[THE PROBLEM]: Where a line in the listing below contains the word "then", copy that line.

*** SUPPLIED DATA ***

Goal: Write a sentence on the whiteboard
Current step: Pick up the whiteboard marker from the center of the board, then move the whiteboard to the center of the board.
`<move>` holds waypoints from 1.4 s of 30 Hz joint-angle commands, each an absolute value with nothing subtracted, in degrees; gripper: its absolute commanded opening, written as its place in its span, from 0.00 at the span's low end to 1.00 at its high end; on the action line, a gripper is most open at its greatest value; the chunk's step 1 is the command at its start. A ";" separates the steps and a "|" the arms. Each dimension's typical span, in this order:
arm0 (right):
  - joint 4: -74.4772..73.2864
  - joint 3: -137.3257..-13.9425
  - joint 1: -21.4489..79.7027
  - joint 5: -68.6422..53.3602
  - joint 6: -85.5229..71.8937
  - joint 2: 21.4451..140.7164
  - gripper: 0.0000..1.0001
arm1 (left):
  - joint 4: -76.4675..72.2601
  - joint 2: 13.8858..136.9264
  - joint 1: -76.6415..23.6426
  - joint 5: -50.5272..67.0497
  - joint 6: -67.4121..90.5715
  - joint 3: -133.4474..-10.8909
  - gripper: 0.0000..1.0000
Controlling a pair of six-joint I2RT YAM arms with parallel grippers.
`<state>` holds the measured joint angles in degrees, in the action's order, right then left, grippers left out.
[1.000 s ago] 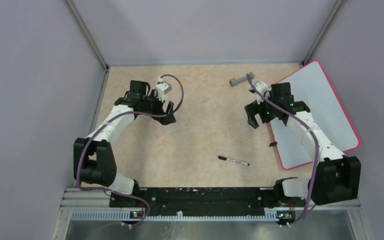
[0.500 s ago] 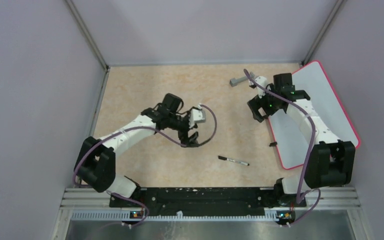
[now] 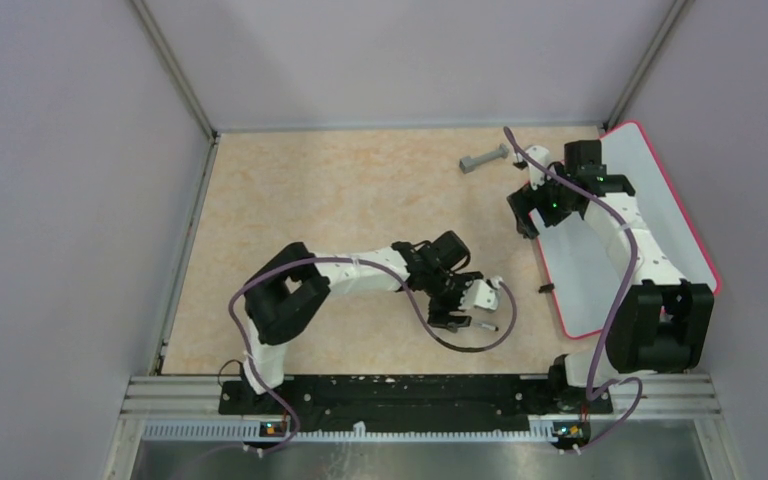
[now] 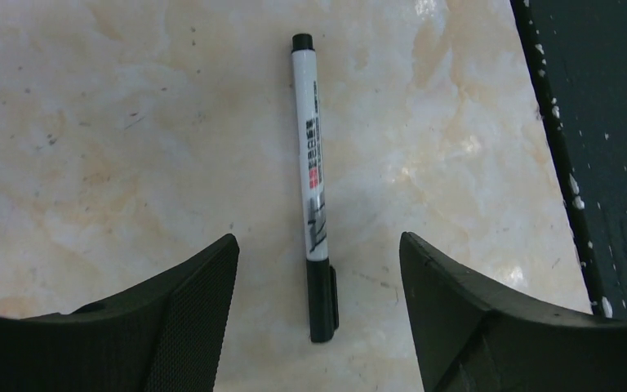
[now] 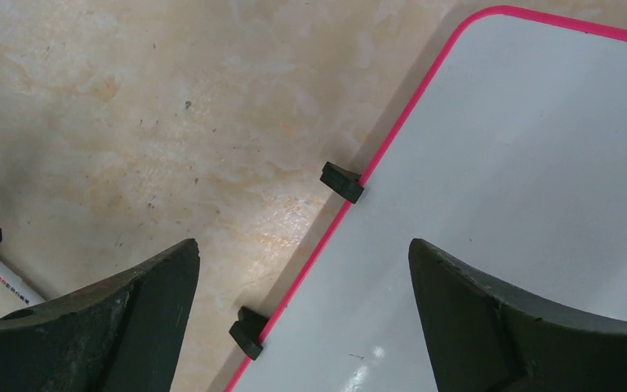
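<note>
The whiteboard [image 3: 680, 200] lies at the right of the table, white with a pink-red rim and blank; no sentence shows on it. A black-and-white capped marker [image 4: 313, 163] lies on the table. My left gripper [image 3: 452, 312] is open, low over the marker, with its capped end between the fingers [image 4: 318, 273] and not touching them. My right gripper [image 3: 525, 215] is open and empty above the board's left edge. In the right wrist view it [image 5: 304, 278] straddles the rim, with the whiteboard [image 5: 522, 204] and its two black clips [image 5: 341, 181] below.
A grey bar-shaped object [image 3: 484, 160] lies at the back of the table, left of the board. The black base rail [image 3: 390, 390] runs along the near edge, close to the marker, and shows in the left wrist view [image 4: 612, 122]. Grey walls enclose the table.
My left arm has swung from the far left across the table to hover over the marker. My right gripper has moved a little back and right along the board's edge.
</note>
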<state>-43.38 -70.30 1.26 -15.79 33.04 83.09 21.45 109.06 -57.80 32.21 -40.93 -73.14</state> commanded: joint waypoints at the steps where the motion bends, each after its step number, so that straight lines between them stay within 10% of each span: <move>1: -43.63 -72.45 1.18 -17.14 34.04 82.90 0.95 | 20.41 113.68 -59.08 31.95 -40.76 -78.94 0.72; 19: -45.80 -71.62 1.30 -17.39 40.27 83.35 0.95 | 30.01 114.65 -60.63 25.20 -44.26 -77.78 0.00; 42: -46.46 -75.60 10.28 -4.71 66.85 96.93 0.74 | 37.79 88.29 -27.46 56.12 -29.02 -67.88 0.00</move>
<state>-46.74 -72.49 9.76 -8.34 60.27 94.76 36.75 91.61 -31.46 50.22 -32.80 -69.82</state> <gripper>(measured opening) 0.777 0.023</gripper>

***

[EXERCISE RESPONSE]:
Current step: Pick up the whiteboard marker from the center of the board, then move the whiteboard to the center of the board.
`<state>` holds the measured joint angles in degrees, in the action's order, right then left, grippers left out.

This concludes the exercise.